= Beginning of Section =
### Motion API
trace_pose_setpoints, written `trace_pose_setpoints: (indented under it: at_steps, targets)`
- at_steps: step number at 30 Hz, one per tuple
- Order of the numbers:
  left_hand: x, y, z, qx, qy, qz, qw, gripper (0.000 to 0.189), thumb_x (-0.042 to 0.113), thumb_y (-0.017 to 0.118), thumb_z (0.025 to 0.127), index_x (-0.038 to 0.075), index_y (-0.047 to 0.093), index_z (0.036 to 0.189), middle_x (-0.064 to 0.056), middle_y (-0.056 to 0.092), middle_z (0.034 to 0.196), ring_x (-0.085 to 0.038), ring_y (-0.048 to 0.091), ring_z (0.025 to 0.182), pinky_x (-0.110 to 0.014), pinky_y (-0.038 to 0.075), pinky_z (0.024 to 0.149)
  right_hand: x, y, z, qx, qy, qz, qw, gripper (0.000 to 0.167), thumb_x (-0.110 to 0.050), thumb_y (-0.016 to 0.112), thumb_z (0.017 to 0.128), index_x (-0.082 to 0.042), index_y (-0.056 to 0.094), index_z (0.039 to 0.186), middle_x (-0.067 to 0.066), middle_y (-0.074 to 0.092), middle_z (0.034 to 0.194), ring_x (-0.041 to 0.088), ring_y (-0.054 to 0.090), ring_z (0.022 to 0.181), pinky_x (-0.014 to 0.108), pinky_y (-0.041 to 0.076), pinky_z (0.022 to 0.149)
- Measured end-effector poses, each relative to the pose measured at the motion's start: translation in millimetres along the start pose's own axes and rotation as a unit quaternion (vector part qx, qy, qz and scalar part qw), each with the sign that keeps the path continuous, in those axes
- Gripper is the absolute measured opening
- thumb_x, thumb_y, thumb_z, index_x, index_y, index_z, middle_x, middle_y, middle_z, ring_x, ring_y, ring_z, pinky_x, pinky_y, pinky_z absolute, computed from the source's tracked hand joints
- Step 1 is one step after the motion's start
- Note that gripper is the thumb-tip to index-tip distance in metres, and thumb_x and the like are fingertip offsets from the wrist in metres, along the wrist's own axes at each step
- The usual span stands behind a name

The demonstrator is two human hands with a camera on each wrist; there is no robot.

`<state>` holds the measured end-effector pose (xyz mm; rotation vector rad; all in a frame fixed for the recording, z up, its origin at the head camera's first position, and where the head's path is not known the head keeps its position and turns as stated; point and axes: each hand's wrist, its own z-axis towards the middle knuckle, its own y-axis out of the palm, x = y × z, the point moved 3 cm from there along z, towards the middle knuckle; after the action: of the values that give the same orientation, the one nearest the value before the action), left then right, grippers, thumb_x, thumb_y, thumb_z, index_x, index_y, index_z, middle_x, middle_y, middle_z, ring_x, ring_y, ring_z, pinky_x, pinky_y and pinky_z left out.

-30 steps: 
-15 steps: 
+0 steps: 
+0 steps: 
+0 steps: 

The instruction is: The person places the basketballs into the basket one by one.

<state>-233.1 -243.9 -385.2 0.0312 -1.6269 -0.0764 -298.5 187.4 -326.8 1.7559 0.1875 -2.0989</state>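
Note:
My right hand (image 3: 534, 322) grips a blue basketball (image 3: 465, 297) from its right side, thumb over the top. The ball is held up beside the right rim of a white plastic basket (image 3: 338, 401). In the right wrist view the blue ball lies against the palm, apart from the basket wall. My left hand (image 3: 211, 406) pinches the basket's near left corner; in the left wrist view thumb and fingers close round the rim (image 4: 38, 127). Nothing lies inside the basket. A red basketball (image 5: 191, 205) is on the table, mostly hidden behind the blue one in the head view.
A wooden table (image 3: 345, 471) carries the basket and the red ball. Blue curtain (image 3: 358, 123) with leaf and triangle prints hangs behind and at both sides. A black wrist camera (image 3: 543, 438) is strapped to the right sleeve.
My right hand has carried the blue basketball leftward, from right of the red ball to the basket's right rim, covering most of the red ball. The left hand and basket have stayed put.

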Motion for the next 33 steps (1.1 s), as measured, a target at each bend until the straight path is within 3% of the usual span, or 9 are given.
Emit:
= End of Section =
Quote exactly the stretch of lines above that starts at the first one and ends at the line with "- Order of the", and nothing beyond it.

- [Result for this task]:
### Motion API
trace_pose_setpoints, written `trace_pose_setpoints: (indented under it: at_steps, targets)`
- at_steps: step number at 30 Hz, one per tuple
- Order of the numbers:

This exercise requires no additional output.